Each line below should be retyped exactly, with no pictures.
*** Data segment Section Begins ***
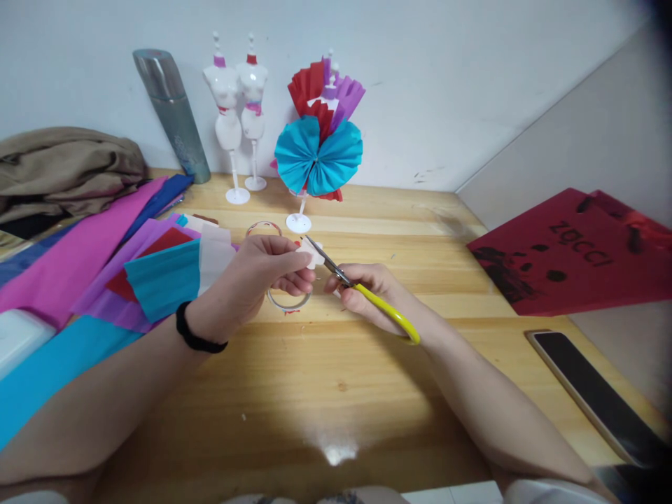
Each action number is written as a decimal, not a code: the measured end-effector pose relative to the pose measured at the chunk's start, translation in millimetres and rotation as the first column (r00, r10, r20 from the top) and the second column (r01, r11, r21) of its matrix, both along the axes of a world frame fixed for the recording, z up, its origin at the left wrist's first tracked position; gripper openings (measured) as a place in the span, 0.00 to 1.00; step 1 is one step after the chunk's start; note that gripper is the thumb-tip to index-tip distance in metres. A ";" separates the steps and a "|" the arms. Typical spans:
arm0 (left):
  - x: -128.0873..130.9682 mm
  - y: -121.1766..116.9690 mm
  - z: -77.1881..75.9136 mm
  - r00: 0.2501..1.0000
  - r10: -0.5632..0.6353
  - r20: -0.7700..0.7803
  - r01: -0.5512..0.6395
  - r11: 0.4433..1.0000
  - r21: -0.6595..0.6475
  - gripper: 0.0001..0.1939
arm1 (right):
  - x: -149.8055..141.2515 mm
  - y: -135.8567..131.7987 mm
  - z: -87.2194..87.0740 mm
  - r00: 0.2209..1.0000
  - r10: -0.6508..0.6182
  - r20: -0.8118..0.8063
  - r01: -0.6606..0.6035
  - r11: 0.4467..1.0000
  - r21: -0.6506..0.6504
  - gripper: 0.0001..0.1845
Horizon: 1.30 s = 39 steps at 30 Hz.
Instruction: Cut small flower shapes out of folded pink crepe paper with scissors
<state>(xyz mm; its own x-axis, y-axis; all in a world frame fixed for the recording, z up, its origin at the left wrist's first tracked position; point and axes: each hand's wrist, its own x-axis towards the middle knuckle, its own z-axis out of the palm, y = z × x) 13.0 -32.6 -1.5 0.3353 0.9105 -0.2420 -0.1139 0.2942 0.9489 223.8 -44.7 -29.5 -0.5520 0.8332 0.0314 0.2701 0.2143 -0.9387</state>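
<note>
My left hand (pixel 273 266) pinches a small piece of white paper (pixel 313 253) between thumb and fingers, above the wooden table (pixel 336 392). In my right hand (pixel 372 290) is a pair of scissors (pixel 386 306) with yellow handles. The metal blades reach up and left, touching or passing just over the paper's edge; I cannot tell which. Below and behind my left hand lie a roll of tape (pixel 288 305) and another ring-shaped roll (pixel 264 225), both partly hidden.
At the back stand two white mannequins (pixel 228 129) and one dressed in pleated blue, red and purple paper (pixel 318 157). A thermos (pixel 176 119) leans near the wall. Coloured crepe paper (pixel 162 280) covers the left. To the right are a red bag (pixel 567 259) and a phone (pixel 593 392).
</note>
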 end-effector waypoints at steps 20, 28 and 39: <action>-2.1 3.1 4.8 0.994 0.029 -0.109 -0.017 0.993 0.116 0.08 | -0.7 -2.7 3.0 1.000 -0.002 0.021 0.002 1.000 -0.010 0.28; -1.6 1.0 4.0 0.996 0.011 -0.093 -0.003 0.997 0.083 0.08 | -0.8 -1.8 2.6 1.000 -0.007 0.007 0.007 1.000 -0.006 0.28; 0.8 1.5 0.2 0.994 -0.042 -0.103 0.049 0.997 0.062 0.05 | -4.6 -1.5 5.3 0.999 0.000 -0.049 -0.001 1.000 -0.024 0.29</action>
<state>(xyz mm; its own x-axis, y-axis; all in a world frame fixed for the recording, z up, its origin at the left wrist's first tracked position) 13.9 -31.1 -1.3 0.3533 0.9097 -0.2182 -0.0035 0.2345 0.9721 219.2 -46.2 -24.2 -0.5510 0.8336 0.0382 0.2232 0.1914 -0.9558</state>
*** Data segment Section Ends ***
## [Answer to this task]
Each action number is written as a decimal, not a code: the measured end-effector pose relative to the pose measured at the chunk's start, translation in millimetres and rotation as the first column (r00, r10, r20 from the top) and the second column (r01, r11, r21) of its matrix, both along the axes of a world frame fixed for the recording, z up, its origin at the left wrist's first tracked position; gripper openings (measured) as a place in the span, 0.00 to 1.00; step 1 is one step after the chunk's start; note that gripper is the thumb-tip to index-tip distance in metres. A ";" separates the steps and a "|" the arms. Typical spans:
arm0 (left):
  - x: -128.0873..130.9682 mm
  - y: -121.1766..116.9690 mm
  - z: -77.1881..75.9136 mm
  - r00: 0.2501..1.0000
  - r10: -0.5632..0.6353
  - r20: -0.7700..0.7803
  - r01: -0.5512..0.6395
  - r11: 0.4433..1.0000
  - r21: -0.6595..0.6475
  - gripper: 0.0001..0.1939
arm1 (right):
  - x: -149.8055..141.2515 mm
  - y: -135.8567..131.7987 mm
  - z: -87.2194..87.0740 mm
  - r00: 0.2209..1.0000
  - r10: -0.6508..0.6182
  - r20: -0.8118..0.8063
  - r01: -0.6606..0.6035
  - r11: 0.4467..1.0000
  - r21: -0.6506..0.6504
  - gripper: 0.0001..0.1845
Horizon: 1.30 s = 39 steps at 30 Hz.
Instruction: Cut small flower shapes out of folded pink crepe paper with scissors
<state>(xyz mm; its own x-axis, y-axis; all in a world frame fixed for the recording, z up, its origin at the left wrist's first tracked position; point and axes: each hand's wrist, its own x-axis towards the middle knuckle, its own z-axis out of the palm, y = z × x) 13.0 -32.6 -1.5 0.3353 0.9105 -0.2420 -0.1139 0.2942 0.9489 223.8 -44.7 -29.5 -0.5520 0.8332 0.0314 0.2701 0.2143 -0.9387</state>
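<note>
My left hand (pixel 273 266) pinches a small piece of white paper (pixel 313 253) between thumb and fingers, above the wooden table (pixel 336 392). In my right hand (pixel 372 290) is a pair of scissors (pixel 386 306) with yellow handles. The metal blades reach up and left, touching or passing just over the paper's edge; I cannot tell which. Below and behind my left hand lie a roll of tape (pixel 288 305) and another ring-shaped roll (pixel 264 225), both partly hidden.
At the back stand two white mannequins (pixel 228 129) and one dressed in pleated blue, red and purple paper (pixel 318 157). A thermos (pixel 176 119) leans near the wall. Coloured crepe paper (pixel 162 280) covers the left. To the right are a red bag (pixel 567 259) and a phone (pixel 593 392).
</note>
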 end-effector waypoints at steps 20, 28 and 39: <action>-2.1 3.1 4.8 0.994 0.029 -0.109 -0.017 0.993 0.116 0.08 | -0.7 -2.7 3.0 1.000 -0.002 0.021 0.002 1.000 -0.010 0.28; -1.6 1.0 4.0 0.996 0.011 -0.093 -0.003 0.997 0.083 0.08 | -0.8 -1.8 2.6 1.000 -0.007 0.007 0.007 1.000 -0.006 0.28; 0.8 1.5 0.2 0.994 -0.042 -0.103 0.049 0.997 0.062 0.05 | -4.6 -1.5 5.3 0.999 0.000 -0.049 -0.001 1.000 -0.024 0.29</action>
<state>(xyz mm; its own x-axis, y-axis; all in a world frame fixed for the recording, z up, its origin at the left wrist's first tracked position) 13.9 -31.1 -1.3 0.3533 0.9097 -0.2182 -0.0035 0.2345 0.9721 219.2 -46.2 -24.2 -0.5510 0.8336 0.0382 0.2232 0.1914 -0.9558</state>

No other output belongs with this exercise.